* **Task prompt**
What you return must match the data below exactly, minus any pictures.

* **Collected material**
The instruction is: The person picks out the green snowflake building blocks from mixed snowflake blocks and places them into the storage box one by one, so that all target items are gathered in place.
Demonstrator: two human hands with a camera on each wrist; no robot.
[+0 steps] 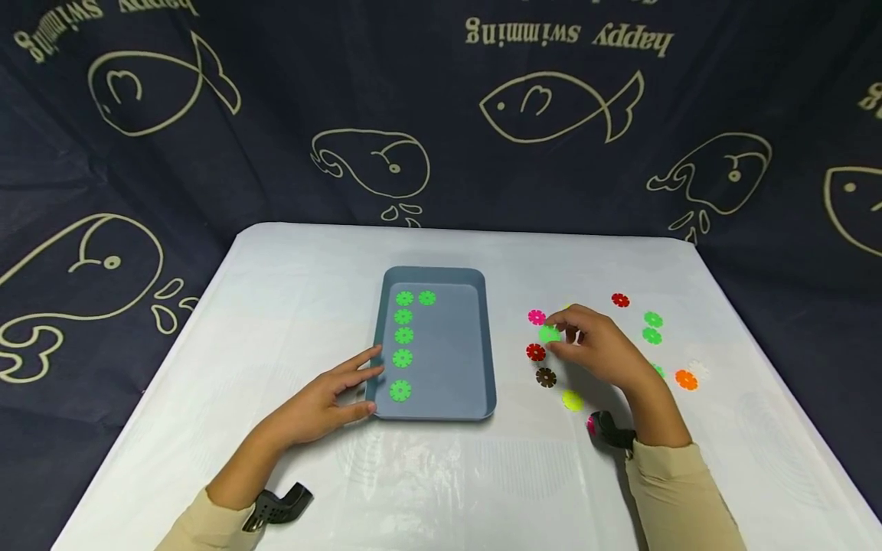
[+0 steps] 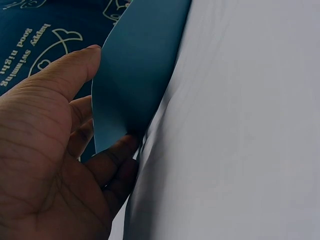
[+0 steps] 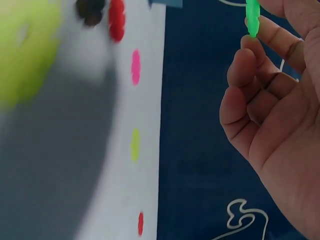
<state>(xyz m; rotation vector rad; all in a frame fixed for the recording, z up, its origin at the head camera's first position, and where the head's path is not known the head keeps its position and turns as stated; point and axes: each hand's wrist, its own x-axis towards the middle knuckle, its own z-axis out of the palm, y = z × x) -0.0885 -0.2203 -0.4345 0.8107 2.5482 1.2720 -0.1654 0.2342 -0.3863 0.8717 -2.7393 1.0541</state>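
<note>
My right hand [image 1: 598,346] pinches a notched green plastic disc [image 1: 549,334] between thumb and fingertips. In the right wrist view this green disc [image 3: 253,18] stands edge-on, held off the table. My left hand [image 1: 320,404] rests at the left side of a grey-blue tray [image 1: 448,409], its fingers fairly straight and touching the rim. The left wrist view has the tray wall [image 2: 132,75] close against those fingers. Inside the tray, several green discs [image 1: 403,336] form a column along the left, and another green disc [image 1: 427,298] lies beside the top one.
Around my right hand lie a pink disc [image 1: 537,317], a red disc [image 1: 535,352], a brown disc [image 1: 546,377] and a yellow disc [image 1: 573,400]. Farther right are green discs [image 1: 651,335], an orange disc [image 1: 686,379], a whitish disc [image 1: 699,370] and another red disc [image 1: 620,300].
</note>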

* **Task response**
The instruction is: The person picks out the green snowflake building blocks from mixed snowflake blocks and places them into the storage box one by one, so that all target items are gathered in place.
Demonstrator: two human hands with a camera on each wrist; no robot.
[+0 steps] 
[+0 steps] 
[+0 steps] 
<state>(xyz m; rotation vector rad; all in a frame fixed for the recording, z up, its origin at the head camera's first position, and where the head's path is not known the head keeps its position and turns as stated; point and axes: each hand's wrist, its own x-axis towards the middle knuckle, its own z-axis out of the palm, y = z × x) -0.0885 -0.2203 -0.4345 0.8107 2.5482 1.2720 -0.1654 0.2342 -0.3863 0.8717 -2.7393 1.0541</state>
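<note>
My right hand [image 1: 598,346] pinches a notched green plastic disc [image 1: 549,334] between thumb and fingertips. In the right wrist view this green disc [image 3: 253,18] stands edge-on, held off the table. My left hand [image 1: 320,404] rests at the left side of a grey-blue tray [image 1: 448,409], its fingers fairly straight and touching the rim. The left wrist view has the tray wall [image 2: 132,75] close against those fingers. Inside the tray, several green discs [image 1: 403,336] form a column along the left, and another green disc [image 1: 427,298] lies beside the top one.
Around my right hand lie a pink disc [image 1: 537,317], a red disc [image 1: 535,352], a brown disc [image 1: 546,377] and a yellow disc [image 1: 573,400]. Farther right are green discs [image 1: 651,335], an orange disc [image 1: 686,379], a whitish disc [image 1: 699,370] and another red disc [image 1: 620,300].
</note>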

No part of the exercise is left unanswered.